Whether you're dealing with scaling up or computationally-heavy tasks, certain patterns/solutions will be the right choice over others.
Two of these patterns/methods that might be confusing as to when you would use which one due to perceived similarities are job/task queues and worker threads. Both are options if you want to handle computationally heavy work and not block the event loop. With both you are "outsourcing" work to be executed elsewhere besides the event loop.
Getting a better grasp on these will help you know when to use which solution, and help you implement your designs faster and in a more robust way. With architecture choices I've found that once you decide on it, it can be more difficult to change compared to changes at the "code-level", so best to pick the right solution for your problem/use case off the bat.
So what are the differences and when would you use which one?
Job queue
Compared to worker threads, a "job queue" (or "task queue") is more of an architectural design pattern. It's not a part of the NodeJS API, but is a pattern you implement (or a third party library implements for you), with a set of common features.
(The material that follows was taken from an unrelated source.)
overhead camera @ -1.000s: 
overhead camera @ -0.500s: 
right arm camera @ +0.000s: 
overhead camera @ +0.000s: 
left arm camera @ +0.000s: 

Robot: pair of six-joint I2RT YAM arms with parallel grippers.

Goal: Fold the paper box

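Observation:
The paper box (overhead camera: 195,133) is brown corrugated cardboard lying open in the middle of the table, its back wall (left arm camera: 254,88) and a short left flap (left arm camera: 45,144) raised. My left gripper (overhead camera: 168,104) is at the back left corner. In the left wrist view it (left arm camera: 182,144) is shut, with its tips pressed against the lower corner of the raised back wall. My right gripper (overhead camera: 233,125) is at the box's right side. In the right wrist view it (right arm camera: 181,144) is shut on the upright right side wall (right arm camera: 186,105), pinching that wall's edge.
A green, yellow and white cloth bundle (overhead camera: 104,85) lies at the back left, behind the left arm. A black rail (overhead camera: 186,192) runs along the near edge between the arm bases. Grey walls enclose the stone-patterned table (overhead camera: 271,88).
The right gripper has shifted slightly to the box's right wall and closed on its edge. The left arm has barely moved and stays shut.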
Job queues generally provide features like scheduling, coordinating, and retrying jobs, which helps with scalability as well as "fault-tolerance". Instead, if you handle all of that in application memory then it will be ephemeral, and less able to recover upon failure. If the main process dies, it will take down all threads with it.
With a queue, the jobs are usually run in a separate component/service from the application producing the jobs, and can run in parallel with it. The service that produces/schedules/creates the jobs is the producer, and the service(s) that do the work are consumers.
Worker threads
"Worker threads" are more of a primitive as opposed to an architectural or design pattern. This primitive is a building block used to constructu a larger abstraction, and you could even use worker threads to implement the job queue pattern. Of course, you would need a lot of other code and features to implement that pattern - simply "dropping in" worker threads doesn't automatically mean you have a job queue - but it can be done.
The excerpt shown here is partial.